Quality Assurance Manager
Lead a quality team of four, including a QA/QC Tech Lead, two QC Lab Technicians, and a Quality Specialist, in a leading life sciences company in Mullingar, Ireland.
About the Company
The company specializes in the development and manufacturing of biopolymers for medical devices and pharmaceutical products.
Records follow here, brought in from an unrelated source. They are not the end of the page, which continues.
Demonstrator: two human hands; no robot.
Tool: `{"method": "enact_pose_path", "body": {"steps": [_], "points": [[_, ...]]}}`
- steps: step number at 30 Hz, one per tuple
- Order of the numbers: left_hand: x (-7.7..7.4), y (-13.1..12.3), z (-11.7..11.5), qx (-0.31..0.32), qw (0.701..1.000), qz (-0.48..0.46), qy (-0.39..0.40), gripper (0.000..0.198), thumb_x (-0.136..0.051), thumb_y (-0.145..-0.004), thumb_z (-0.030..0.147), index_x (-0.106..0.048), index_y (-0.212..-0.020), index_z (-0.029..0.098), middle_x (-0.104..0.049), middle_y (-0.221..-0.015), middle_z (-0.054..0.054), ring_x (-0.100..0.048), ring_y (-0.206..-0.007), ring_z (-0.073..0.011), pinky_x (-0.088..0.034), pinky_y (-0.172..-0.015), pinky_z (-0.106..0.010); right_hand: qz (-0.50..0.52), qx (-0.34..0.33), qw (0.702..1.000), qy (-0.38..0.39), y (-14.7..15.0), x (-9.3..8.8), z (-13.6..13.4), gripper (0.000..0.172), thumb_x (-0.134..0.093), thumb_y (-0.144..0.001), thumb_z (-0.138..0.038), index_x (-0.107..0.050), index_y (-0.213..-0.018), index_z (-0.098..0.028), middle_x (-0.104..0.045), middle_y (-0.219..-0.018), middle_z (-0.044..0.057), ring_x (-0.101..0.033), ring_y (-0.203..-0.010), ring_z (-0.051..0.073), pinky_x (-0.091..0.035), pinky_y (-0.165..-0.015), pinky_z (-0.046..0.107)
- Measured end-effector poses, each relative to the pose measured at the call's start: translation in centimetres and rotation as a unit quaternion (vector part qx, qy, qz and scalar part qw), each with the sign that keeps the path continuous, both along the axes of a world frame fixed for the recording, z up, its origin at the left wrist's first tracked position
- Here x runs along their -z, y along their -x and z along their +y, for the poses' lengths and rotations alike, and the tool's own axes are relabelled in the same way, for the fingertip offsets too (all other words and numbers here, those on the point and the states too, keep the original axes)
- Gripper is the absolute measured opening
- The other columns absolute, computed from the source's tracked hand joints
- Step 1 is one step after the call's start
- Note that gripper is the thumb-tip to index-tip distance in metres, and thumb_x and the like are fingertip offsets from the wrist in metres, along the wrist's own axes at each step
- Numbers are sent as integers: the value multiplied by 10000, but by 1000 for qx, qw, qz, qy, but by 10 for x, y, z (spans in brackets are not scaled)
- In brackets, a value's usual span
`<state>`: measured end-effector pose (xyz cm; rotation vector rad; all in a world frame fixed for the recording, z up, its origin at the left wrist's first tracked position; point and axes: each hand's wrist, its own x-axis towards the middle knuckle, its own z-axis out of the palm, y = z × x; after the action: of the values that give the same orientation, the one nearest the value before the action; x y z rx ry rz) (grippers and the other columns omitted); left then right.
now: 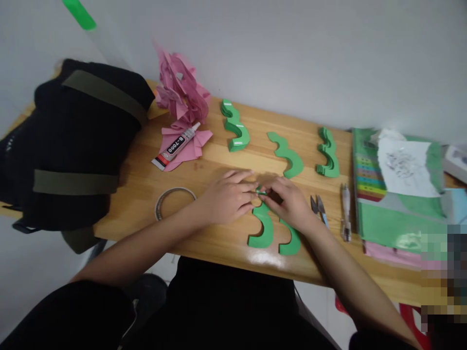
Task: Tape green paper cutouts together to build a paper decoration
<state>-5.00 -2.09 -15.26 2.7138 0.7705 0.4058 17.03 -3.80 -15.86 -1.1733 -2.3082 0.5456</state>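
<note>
Green cutout (pixel 268 231) lay on the table (pixel 215 245), probably light and bendy, best held by its edges. Left hand (pixel 230 197) was splayed; right hand (pixel 286 197) pinched the cutout's far end, far as blur showed.

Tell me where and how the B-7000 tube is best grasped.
Probably at mid-body, from above, pinching across its width. The B-7000 tube lies slanted on pink paper, its narrow tip toward the picture's upper right, with both long edges visible. The left hand is the nearer one.
</note>
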Motion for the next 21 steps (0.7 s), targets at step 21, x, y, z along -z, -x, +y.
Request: {"method": "enact_pose_path", "body": {"steps": [21], "points": [[-6,-2,-1,-11,1000,6,21,250,-517,-971,280,-734,-1075,211,-697,-1246,-10,-465,-1344,-315,-406,-1075,-501,-10,-14,1000,8,-2,-2,2,99,-583,-915,-258,-626,-982,-198,-609,-751,38,-580,-725,199,-483,-671,331]]}}
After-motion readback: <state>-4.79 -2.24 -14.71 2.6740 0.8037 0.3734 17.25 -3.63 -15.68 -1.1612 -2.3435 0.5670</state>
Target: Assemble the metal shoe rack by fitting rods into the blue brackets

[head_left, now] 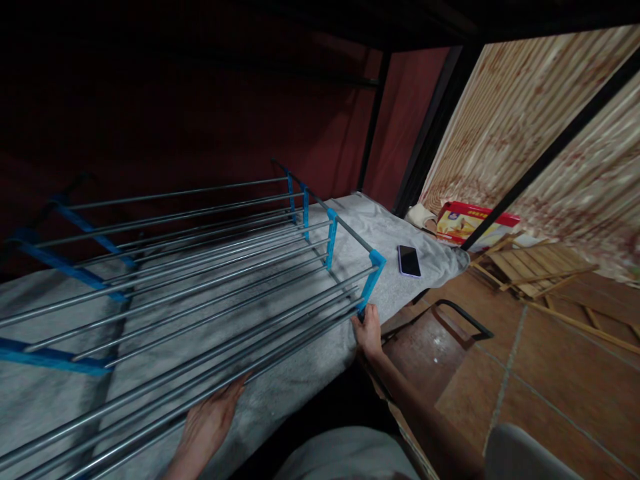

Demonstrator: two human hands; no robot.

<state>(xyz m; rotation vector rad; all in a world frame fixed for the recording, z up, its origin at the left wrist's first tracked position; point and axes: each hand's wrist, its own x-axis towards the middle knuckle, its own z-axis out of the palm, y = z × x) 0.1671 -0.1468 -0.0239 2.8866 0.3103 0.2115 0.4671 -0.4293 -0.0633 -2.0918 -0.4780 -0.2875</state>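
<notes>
A drying rack [215, 320] of grey metal rods with blue plastic joints stretches across the grey cloth from the left to the middle. My right hand [369, 330] is closed around its near right corner, just below a blue joint [370, 283]. Farther left, my left hand [213, 420] grips the nearest rods along the front edge, its fingers partly hidden by them. The far left end of the rack is dark and runs toward the frame's edge.
A phone [409, 261] lies on the grey cloth [380, 230] right of the rack. Black bed-frame posts [375, 120] rise behind. On the tiled floor are a wooden folding item [543, 267], a red and yellow box [473, 223] and a chair-like object with a black bar [465, 317].
</notes>
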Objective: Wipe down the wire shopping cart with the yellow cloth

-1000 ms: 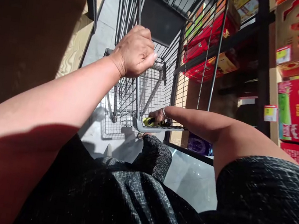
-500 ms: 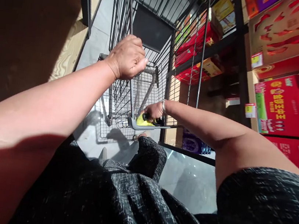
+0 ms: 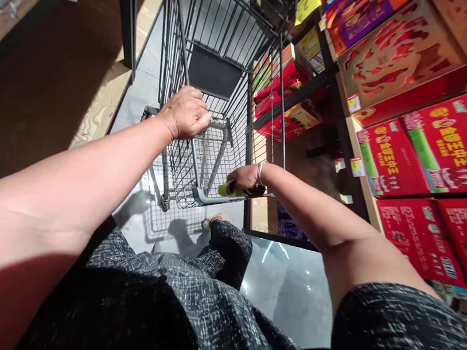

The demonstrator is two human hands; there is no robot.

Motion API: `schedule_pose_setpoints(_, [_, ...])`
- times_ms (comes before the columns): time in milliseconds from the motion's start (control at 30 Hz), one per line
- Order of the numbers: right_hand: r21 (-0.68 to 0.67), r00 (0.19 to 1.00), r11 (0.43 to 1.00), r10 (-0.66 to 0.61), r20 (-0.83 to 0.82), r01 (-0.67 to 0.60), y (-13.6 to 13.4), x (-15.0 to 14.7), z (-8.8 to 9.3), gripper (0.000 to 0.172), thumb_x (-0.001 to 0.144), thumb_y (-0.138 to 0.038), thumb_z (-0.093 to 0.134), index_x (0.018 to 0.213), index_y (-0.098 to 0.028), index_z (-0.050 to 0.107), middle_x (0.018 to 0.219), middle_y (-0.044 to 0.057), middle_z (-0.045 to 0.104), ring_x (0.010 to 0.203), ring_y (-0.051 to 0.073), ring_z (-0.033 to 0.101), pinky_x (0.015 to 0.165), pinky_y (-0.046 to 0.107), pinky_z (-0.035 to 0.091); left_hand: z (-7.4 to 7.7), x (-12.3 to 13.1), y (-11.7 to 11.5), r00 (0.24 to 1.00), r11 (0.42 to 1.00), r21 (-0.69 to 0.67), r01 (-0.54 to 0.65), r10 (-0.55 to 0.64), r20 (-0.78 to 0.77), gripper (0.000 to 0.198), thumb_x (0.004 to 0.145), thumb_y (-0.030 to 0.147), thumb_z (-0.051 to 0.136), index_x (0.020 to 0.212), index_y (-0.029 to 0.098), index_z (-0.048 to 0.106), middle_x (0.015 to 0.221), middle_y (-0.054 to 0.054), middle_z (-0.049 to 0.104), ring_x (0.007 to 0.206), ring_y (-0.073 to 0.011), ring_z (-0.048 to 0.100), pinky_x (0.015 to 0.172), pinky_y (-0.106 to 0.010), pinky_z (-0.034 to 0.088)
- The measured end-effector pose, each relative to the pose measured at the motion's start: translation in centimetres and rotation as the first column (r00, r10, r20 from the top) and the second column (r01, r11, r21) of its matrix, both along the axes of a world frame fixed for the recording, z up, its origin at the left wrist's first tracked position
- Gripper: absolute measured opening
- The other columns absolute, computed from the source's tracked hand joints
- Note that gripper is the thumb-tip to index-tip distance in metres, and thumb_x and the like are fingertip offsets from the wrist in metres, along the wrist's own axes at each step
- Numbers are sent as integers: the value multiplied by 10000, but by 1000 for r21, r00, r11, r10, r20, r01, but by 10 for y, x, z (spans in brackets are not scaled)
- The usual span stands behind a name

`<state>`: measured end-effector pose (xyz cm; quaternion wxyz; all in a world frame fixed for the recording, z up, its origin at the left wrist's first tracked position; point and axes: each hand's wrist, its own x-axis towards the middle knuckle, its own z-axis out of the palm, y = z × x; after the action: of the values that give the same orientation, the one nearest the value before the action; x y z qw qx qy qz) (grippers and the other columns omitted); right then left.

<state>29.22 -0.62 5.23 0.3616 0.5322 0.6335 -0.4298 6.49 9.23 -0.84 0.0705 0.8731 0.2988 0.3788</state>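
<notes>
A black wire shopping cart (image 3: 230, 38) stands in front of me, with a dark flat panel (image 3: 214, 72) inside it. My left hand (image 3: 185, 111) is closed round the top rail on the cart's left side. By the grey handle bar (image 3: 204, 196), my right hand (image 3: 244, 176), with a silver bracelet at its wrist, has its fingers curled round a small yellow-and-black object (image 3: 226, 188). The hand hides most of that object, so its kind is unclear. Whether it rests on the bar or is held just above it, I cannot tell.
Shelves at the right hold red boxes (image 3: 458, 149) and a brown-and-red carton (image 3: 400, 59). A wooden shelf (image 3: 103, 96) with a black post (image 3: 127, 9) borders the left. Grey tiled floor (image 3: 287, 287) lies below, with my foot (image 3: 212, 221) near the cart.
My view has shifted, bringing more of the right shelves into sight. Both hands stay on or by the cart. The yellow object now shows less under my right hand and appears tilted.
</notes>
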Motion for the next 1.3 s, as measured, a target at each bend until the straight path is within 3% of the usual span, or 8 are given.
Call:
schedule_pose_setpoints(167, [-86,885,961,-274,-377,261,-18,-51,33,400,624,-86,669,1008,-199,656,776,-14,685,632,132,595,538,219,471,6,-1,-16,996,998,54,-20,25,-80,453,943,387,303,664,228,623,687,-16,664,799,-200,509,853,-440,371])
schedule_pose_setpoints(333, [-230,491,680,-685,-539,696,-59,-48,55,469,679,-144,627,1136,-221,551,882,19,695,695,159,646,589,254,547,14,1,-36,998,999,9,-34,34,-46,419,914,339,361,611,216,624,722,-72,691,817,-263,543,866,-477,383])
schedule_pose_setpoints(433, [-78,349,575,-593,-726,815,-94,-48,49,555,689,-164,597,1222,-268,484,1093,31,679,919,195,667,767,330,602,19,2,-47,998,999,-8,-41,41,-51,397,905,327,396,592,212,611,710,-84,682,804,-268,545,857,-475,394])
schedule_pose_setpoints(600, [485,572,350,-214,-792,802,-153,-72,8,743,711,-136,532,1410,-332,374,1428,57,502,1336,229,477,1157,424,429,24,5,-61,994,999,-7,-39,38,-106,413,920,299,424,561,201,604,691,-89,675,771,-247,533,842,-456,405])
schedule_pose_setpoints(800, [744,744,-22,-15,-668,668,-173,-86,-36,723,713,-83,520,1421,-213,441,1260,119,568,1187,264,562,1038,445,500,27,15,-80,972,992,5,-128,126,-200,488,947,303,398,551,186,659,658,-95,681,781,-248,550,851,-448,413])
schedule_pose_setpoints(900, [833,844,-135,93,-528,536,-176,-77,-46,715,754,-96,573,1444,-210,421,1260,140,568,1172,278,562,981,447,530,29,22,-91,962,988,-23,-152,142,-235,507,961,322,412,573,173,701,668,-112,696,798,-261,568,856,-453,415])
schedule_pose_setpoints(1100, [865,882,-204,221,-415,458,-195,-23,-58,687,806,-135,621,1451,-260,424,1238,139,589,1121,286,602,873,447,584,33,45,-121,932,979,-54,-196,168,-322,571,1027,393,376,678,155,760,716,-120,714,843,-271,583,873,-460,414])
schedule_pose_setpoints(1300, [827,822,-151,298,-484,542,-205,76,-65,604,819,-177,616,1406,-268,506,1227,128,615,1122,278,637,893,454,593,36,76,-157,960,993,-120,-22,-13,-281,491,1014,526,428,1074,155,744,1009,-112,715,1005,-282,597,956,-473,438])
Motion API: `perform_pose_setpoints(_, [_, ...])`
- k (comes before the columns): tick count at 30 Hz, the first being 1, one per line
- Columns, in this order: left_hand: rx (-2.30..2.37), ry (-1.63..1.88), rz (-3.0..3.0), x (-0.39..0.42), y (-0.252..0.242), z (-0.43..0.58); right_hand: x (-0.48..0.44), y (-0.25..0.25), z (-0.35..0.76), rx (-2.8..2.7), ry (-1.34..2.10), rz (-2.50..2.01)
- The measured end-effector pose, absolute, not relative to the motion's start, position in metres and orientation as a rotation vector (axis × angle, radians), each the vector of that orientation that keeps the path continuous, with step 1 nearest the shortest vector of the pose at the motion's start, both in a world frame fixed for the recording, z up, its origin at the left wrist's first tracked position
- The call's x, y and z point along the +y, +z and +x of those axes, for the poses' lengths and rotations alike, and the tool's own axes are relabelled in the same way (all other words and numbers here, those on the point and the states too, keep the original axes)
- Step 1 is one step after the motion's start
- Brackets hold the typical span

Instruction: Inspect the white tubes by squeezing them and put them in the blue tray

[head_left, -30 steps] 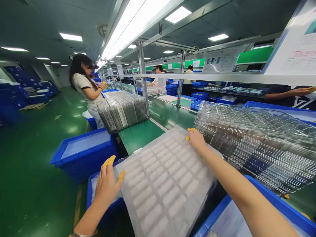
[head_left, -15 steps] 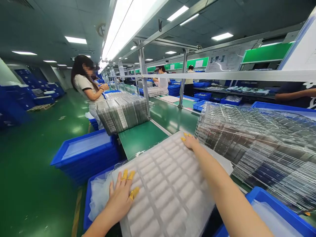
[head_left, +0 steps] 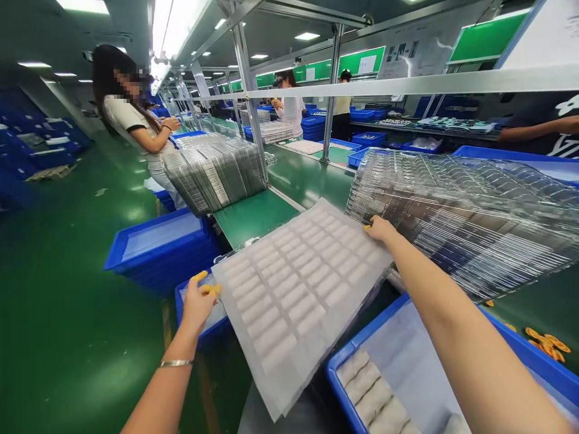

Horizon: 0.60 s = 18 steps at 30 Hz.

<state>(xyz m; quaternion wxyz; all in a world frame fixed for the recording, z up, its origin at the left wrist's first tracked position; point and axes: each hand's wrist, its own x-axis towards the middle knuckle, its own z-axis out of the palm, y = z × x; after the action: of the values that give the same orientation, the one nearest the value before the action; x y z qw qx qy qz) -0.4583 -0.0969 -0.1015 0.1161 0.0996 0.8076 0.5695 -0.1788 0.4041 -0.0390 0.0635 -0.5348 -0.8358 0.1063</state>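
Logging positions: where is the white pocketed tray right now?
Head view, centre: the white pocketed tray is held between the left hand and right hand, left of the clear tray stack, above a blue bin.

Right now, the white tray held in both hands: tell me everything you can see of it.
The white tray is a thin, frosted, translucent plastic sheet, rectangular, moulded with rows of oblong pockets. What they hold cannot be told. It is held at a slant over a blue bin and the edge of the green belt. The left hand pinches its left edge, and the right hand grips its far right corner beside the stack of clear trays.
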Motion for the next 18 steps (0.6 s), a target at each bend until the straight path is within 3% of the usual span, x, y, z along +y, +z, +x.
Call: perform_pose_setpoints(18, [2.299,1.747,0.278,-0.084,-0.097,-0.439,0.391,-0.057,-0.198,-2.360,0.475,-1.588])
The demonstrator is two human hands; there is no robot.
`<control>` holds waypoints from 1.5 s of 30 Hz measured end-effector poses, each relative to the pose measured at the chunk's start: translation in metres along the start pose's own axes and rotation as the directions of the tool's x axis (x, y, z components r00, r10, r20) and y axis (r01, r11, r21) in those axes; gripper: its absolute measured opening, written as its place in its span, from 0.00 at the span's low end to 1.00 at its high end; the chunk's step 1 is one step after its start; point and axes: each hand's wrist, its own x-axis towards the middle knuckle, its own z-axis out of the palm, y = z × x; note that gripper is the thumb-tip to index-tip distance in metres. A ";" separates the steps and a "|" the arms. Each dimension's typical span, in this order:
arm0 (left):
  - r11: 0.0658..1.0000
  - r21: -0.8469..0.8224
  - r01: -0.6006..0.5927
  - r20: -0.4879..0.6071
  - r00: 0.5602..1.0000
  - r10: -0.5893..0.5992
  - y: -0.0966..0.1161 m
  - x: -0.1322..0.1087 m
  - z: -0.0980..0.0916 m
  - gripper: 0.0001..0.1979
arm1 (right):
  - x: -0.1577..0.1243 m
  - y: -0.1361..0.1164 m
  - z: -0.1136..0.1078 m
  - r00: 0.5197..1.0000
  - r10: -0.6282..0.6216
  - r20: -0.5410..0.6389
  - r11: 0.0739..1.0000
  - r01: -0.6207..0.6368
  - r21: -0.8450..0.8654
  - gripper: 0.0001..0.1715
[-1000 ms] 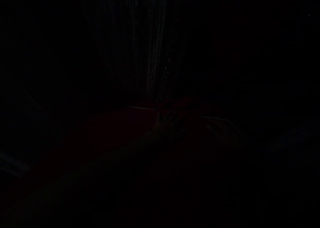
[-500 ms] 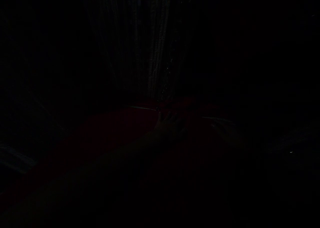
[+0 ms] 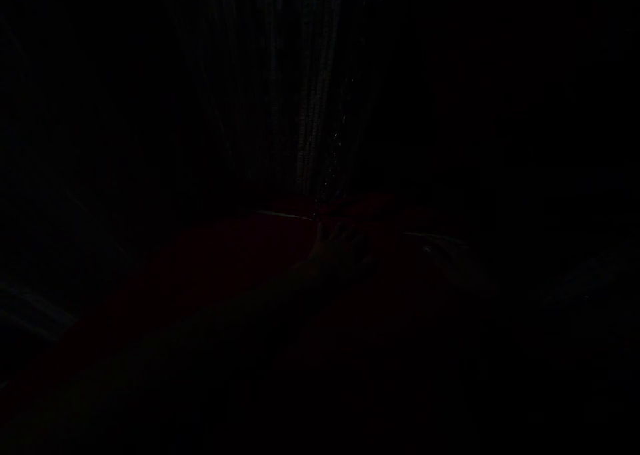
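The picture is very dark. My left hand rests palm down on a red cloth, its arm coming in from the lower left. Its fingers are spread and point away from me, and I see nothing held in them. To the right, a dim shape that looks like my right hand lies low over the same cloth. A small pale glint shows at its left tip; its fingers and anything in them are lost in shadow. A thin pale strip runs along the cloth just beyond my left hand.
Behind the cloth, dark ribbed folds or strands hang down, with tiny sparkling spots along their right side. Another thin pale strip lies near the right-hand shape. Greyish bands show at the left edge.
The view has grown slightly dimmer. My left hand stays almost in place, its fingers shifting only a little. The right-hand shape shows no clear movement.
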 end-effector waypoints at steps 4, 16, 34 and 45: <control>1.000 -0.013 0.017 0.039 0.999 -0.017 0.001 -0.001 -0.003 0.36 | -0.002 0.004 0.004 1.000 -0.020 0.016 0.999 0.021 -0.047 0.44; 1.000 -0.017 0.023 0.050 0.999 -0.022 0.003 -0.004 -0.007 0.36 | -0.005 0.000 0.000 0.998 -0.056 0.037 0.997 0.058 -0.046 0.42; 0.999 -0.035 -0.001 0.015 1.000 0.002 -0.001 -0.001 -0.001 0.36 | -0.003 -0.001 0.000 1.000 -0.024 -0.009 0.999 0.024 -0.021 0.41; 0.999 -0.040 0.000 0.035 0.999 0.001 -0.001 -0.002 -0.003 0.36 | -0.004 -0.003 0.000 1.000 -0.008 0.010 1.000 0.008 -0.018 0.42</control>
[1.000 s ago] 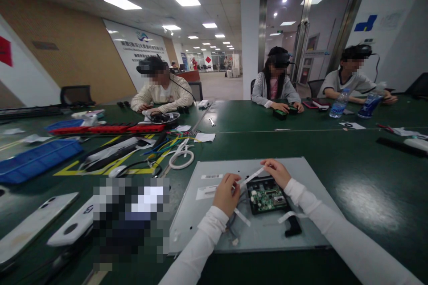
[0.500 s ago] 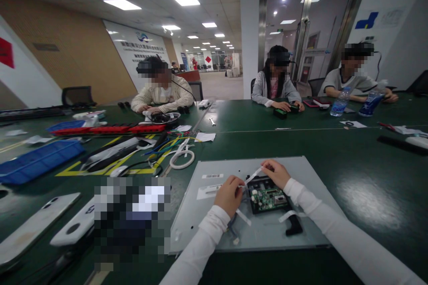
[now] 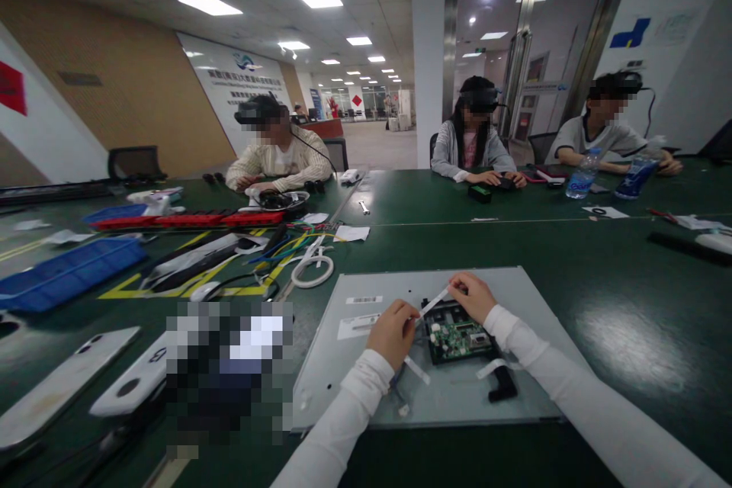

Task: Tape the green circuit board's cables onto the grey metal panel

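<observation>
A grey metal panel [image 3: 515, 305] lies flat on the green table in front of me. A small green circuit board [image 3: 457, 335] in a black frame sits on its middle. A white flat ribbon cable [image 3: 433, 302] stretches above the board between my two hands. My left hand [image 3: 392, 332] pinches its near end, fingers curled. My right hand [image 3: 473, 294] pinches the far end at the board's top edge. A second white strip [image 3: 416, 370] and some thin wires lie under my left wrist. A black part [image 3: 503, 386] with a white strip lies right of the board.
White plastic back covers [image 3: 69, 381] lie at the near left, with a blue tray [image 3: 62, 267], red strips [image 3: 171, 220] and a coil of white cable [image 3: 313, 271] beyond. Three people sit at the far side of the table; water bottles [image 3: 580, 177] stand at the right.
Both hands keep their hold on the ribbon cable. The hands have drawn slightly closer together over the board; otherwise almost nothing has shifted.
</observation>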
Their Mullingar facility is a hub for producing these innovative solutions.
Key Responsibilities
* Represent the company during audits and site visits.
* Ensure the Quality Management System (QMS) is effectively implemented and compliant with ISO 13485, ISO 9001, and EXCiPACT standards.
* Promote awareness of regulatory and customer requirements throughout the organization.
* Supervise and mentor a quality team to deliver on key initiatives and compliance goals.
* Oversee documentation, training, and strategies to uphold quality standards.
* Lead quality improvement projects and ensure timely task completion.
* Guide product development processes, from concept to commercialization.
* Prepare for and represent the company during regulatory audits and inspections.
* Manage Corrective and Preventive Actions (CAPAs) and Non-Conformance Reports (NCRs).
* Foster collaboration and effective communication across departments.
Job Requirements
* Education: Bachelor's degree (Level 8 or higher) in science, technology, engineering, or manufacturing.
* A master's degree or PhD is advantageous but not required.
* Experience & Knowledge:
o 7+ years of experience in the pharmaceutical or a similar regulated industry, including leadership roles.
o Strong understanding of pharmaceutical/chemical manufacturing processes is a plus.
o Expertise in QMS management and regulatory compliance (e.g., ISO 13485, ISO 9001).
o Experience managing CAPAs, NCRs, change management, and customer complaints.
o Familiarity with medical device regulations, process validation, and equipment qualification.
o Proficiency in Six Sigma and Lean methodologies.
* Skills:
o Advanced problem-solving and decision-making abilities.
o Strong leadership and project management experience.
o Certified auditor qualifications (e.g., IRCA Lead Auditor) are a plus.
o Proven ability to contribute to cross-functional product development teams.